---------- Supplied data
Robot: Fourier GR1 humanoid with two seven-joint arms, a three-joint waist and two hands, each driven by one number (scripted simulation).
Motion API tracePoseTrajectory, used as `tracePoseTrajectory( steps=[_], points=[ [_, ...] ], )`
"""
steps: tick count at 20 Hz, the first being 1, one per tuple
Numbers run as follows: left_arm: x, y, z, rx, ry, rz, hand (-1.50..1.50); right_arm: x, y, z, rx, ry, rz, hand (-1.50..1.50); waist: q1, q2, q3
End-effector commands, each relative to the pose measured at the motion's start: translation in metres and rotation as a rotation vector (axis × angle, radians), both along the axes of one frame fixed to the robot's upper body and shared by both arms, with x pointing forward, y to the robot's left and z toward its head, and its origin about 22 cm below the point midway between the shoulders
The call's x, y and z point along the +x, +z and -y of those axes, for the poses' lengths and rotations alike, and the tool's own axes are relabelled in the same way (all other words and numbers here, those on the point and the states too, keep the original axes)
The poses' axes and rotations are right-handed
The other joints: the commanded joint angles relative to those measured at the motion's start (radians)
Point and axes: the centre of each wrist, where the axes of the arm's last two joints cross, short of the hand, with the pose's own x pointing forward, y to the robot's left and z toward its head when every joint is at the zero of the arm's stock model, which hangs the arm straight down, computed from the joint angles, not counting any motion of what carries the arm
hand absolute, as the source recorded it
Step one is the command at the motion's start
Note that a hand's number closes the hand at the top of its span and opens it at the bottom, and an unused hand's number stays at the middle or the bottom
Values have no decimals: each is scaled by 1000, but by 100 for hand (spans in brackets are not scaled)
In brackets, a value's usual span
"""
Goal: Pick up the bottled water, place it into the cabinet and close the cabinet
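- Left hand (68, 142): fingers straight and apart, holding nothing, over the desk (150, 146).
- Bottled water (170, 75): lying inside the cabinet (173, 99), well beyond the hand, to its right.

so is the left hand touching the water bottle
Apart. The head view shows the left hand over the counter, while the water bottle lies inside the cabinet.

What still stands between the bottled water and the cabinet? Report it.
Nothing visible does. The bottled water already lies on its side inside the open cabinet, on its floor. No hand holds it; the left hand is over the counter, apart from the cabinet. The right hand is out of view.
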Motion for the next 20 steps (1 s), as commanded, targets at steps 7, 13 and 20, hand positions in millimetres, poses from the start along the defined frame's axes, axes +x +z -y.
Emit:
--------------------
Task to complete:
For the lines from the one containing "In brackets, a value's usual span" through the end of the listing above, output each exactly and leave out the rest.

Your solution:
In brackets, a value's usual span
"""
Goal: Pick up the bottled water, place it into the cabinet and close the cabinet
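- Left hand (68, 142): fingers straight and apart, holding nothing, over the desk (150, 146).
- Bottled water (170, 75): lying inside the cabinet (173, 99), well beyond the hand, to its right.

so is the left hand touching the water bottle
Apart. The head view shows the left hand over the counter, while the water bottle lies inside the cabinet.

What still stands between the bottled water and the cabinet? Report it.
Nothing visible does. The bottled water already lies on its side inside the open cabinet, on its floor. No hand holds it; the left hand is over the counter, apart from the cabinet. The right hand is out of view.
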Motion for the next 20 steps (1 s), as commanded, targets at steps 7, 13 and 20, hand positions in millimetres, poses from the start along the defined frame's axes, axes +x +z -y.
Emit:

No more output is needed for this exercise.